If you need a sensor to detect gasses of some sort, you’ll probably be looking at the MQ series of gas sensors. These small metal cylinders contain a heater and some electrochemical sensor. Wire the heater up to a voltage, and connect one end of the resistor to an ADC, and you have a sensor for alcohol vapors, hydrogen sulfide, carbon monoxide, or ozone, depending on which model of sensor you’ve picked up.
These are simple analog devices, and as you would expect they’re sensitive to both temperature and humidity. [Davide Gironi] wanted a more accurate gas sensor, so he’s diving into a bit of overengineering and correlating the output of these sensors against temperature and humidity.
There’s a difference between accuracy and precision, and if you want to calibrate gas sensors, you’ll need to calibrate them against something. Instead of digging out a gas sensor of known precision, [Davide] took the easy way out: he graphed the curves on the datasheets for these sensors. It’s brilliant in its simplicity.
These numbers were thrown into R, and with a bit of work, [Davide] had a look up table of various concentrations of gasses plotted against certain resistances. In testing these sensors, he found a higher correlation between humidity and temperature and gas concentrations, which one would expect.
The files for these sensors are available on [Davide]’s website, and he included a neat little video showing everyone what went into these calculations. You can check that out below.
Can someone give me an example of a cool DIY project they did using gas sensors?
https://www.youtube.com/watch?v=6mNU6MFQP1k
I recently bought an ammonia sensor which I hope to monitor chicken coop air quality.
>>and if you want to calibrate gas sensors, you’ll need to calibrate them against something
Which is why every lab and field unit in the world is calibrated against a standard.
Sure ultimately NIST or the EU equivalent has a batch of known good sensors, but for the rest of the world you use a calibration sample. For the calibration labs, they use compounds not subject to such swings. The sample is run at least daily, generally after X samples you run another standard to account for drift.

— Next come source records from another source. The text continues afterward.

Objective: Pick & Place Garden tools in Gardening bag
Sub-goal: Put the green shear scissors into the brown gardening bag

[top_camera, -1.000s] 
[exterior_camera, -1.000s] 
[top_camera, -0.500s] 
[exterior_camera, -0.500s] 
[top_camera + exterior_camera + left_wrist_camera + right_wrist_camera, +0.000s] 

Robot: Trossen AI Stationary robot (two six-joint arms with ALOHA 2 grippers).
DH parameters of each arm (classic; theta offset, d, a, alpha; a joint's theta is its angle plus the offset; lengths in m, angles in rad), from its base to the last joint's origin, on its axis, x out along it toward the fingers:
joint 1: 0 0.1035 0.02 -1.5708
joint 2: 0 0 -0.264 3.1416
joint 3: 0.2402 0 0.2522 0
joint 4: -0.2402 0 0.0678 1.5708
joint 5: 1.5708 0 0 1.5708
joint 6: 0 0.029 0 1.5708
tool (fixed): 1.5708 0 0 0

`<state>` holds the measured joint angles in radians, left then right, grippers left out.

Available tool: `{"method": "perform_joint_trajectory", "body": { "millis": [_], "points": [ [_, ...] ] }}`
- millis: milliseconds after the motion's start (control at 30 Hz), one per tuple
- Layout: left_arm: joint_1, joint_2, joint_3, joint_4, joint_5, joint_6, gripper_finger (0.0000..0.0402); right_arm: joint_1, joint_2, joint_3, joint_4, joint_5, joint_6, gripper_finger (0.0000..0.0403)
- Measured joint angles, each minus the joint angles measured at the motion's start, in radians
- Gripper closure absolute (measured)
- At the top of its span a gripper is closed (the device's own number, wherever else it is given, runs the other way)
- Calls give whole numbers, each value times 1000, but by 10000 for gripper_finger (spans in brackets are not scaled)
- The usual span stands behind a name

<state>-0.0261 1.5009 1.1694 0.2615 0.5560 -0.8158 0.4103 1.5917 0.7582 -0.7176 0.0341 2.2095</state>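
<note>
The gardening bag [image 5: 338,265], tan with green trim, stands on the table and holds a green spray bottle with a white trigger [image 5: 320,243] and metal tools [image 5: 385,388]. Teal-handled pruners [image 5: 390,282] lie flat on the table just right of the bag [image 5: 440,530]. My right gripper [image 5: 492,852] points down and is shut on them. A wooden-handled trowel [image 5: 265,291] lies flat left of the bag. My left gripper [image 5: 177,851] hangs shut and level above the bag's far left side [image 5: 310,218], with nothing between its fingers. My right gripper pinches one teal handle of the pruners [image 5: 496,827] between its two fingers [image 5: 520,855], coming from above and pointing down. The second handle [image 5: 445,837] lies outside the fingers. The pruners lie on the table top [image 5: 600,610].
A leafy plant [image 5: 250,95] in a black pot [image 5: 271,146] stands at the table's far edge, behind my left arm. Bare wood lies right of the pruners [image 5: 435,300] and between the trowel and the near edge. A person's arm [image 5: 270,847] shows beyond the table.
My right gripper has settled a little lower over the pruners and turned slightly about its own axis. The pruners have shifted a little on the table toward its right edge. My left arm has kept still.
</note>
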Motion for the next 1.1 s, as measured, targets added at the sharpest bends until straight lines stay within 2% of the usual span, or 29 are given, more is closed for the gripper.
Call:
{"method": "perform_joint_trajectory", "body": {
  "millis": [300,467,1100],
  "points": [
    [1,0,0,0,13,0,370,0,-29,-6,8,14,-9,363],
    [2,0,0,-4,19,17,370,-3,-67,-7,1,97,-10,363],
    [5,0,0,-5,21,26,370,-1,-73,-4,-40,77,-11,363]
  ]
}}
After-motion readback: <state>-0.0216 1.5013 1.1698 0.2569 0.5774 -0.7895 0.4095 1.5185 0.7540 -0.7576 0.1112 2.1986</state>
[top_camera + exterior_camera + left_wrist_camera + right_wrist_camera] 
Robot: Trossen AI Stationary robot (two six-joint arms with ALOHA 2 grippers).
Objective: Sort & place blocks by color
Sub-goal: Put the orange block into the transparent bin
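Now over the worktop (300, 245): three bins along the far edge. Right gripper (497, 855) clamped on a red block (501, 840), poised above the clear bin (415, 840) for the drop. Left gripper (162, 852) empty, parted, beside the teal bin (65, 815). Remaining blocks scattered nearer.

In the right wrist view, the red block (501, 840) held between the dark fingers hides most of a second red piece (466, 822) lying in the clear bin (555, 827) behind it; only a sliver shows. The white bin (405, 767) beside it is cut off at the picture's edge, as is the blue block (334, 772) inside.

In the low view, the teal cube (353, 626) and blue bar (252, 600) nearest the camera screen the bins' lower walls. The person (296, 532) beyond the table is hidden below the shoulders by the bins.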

As for humidity and temperature, that doesn’t matter so much once you get a calibration curve. So long as the drift is consistent over a sample run you can add or subtract out the noise.
Don’t be a jackass.
I’ve tried to use one of the MQ series to measure CO2 concentrations. After a lot of testing I found them to be horrible inconsistent as they returned different values every time we did a series of measurements whilst the CO2 levels remained stable. Maybe different types for other gasses provide better results but for CO2 look somewhere else.
Hijacking the word “precision” to cover a variety of errors is one of the most annoying acts. It would be interesting to know when this happened as I’ve mostly come across this when presented as if it’s a grand revelation. The article seems to get it wrong as a very precise sensor could also have a very wrong answer, per the QA/QC mangling of the meaning.
Since we’re dealing with metrology here, the International Vocabulary of Metrology seems a reasonable source for the definition:
Measurement accuracy:
closeness of agreement between a measured quantity value and a true quantity value of a measurand
http://jcgm.bipm.org/vim/en/2.13.html
Measurement precision
closeness of agreement between indications or measured quantity values obtained by replicate measurements on the same or similar objects under specified conditions
http://jcgm.bipm.org/vim/en/2.15.html
Isn’t a gas sensor calibrated against a known calibration gas with a known composition (eg 5.000% helium to 95.000 nitrogen for example). It’d be pretty hard to calibrate 2 gas sensors against one another and making sure they each get the exact same gas composition.
No much harder than calibrating one sensor against a known standard. You don’t have to calibrate both at the same time to check the accuracy of your circuit and method.
But if you’re calibrating a new sensor and circuit design you’re not gonna get away with a single point calibration check. You’re gonna have to run a few calibration curves for each sensor.
You know, I just came from a section where a low grade clickbait/controversial article by this guy had 60+ comments. Here is a great article that we should see more of but it only has 10.
I understand your jadedness, Brian.
Thanks for the heads up. I have abandoned the MQ sensor for CO2 measurement in favor of an inexpensive NDIR device available on Aliexpress. Wonder what its accuracy will be like?